Directions
Copy every line from the material below that holds "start".

The data
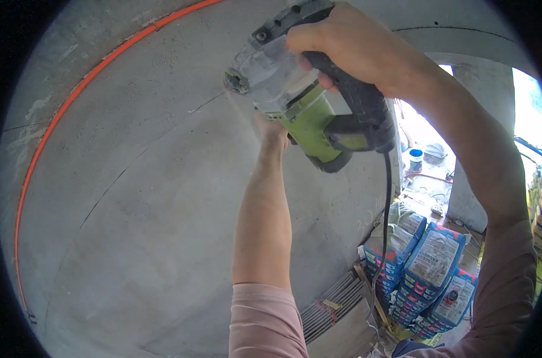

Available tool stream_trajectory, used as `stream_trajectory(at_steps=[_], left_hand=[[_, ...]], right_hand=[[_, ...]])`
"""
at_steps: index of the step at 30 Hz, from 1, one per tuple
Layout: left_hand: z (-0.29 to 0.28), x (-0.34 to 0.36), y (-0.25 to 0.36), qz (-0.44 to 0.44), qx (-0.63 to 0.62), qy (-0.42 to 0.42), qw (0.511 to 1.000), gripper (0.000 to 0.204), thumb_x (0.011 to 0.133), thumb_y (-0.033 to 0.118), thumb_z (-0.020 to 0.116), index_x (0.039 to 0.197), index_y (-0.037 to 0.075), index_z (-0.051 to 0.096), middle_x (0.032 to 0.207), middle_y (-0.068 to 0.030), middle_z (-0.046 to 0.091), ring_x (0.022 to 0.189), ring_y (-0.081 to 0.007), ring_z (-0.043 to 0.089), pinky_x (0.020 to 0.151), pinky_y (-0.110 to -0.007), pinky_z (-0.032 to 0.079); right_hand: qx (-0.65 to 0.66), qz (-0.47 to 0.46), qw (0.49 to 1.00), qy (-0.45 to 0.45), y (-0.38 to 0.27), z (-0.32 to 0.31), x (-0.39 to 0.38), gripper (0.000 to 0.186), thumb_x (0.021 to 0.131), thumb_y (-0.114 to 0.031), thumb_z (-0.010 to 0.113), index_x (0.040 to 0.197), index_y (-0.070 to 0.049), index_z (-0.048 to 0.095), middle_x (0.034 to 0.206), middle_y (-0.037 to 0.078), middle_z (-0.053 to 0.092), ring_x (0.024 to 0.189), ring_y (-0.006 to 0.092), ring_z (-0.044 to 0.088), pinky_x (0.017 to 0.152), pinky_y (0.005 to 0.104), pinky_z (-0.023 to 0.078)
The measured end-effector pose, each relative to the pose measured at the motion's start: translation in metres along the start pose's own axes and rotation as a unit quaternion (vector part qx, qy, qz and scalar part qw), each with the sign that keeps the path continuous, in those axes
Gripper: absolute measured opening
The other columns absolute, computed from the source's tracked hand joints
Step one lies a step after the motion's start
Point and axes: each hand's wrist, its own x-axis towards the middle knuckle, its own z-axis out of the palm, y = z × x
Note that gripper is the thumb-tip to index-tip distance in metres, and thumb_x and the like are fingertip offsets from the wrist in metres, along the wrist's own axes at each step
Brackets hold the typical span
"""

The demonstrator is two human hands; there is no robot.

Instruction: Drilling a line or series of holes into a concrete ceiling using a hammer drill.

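A green and black power tool (pixel 309 131) with a grey dusty housing is held up against the grey plaster wall (pixel 151 203), near a dark line marked on it. My right hand (pixel 336 45) is closed round its black handle at the top. My left hand (pixel 274 125) reaches up behind the tool's lower body and appears to grip it, its fingers mostly hidden. A black cord (pixel 388 179) hangs down from the handle's base.
An orange conduit (pixel 104 64) runs along the left and top. Stacked blue bags (pixel 432 256) stand at lower right beside bundled grey rods (pixel 330 304). A bright doorway beside a concrete pillar (pixel 479 188) shows a bucket (pixel 416 161) and scattered materials.
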Motion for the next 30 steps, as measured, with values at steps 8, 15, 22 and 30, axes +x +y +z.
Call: stream_trajectory(at_steps=[8,15,22,30], left_hand=[[-0.001,0.033,-0.051,0.03,-0.036,-0.001,0.999,0.079,0.084,0.013,0.079,0.15,0.006,0.037,0.148,-0.0095,0.051,0.129,-0.023,0.051,0.104,-0.038,0.043],[0.011,0.007,-0.014,0.018,-0.024,-0.001,1.0,0.08,0.084,0.014,0.079,0.152,0.007,0.037,0.149,-0.0084,0.051,0.13,-0.0227,0.051,0.106,-0.038,0.042],[0.013,-0.001,0.004,0.037,-0.097,-0.039,0.994,0.077,0.086,0.012,0.077,0.152,0.007,0.038,0.145,-0.0075,0.053,0.129,-0.0214,0.051,0.104,-0.037,0.043],[0.016,-0.003,0.011,0.053,-0.023,-0.008,0.998,0.063,0.085,0.01,0.077,0.141,-0.001,0.05,0.135,-0.0105,0.06,0.117,-0.0231,0.059,0.097,-0.038,0.048]], right_hand=[[-0.043,0.006,0.999,0.019,0.004,-0.003,0.006,0.026,0.09,-0.014,0.06,0.075,0.006,0.065,0.071,0.014,0.066,0.06,0.019,0.066,0.059,0.0359,0.052],[0.124,0.113,0.986,0.01,0.007,-0.014,0.007,0.028,0.088,-0.016,0.063,0.072,0.006,0.066,0.067,0.013,0.067,0.058,0.019,0.066,0.058,0.0362,0.051],[-0.094,-0.039,0.995,0.014,0.015,-0.01,0.005,0.024,0.091,-0.016,0.059,0.077,0.0,0.071,0.069,0.012,0.068,0.059,0.0175,0.067,0.059,0.035,0.053],[0.136,0.121,0.982,0.044,0.0,-0.012,0.008,0.024,0.089,-0.014,0.063,0.08,0.007,0.067,0.069,0.013,0.064,0.06,0.0191,0.066,0.057,0.0343,0.053]])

Answer section
The measured end-effector pose, each relative to the pose measured at the motion's start: translation in metres along the start pose's own axes and rotation as a unit quaternion (vector part qx, qy, qz and scalar part qw), each with the sign that keeps the path continuous, in those axes
Step one lies a step after the motion's start

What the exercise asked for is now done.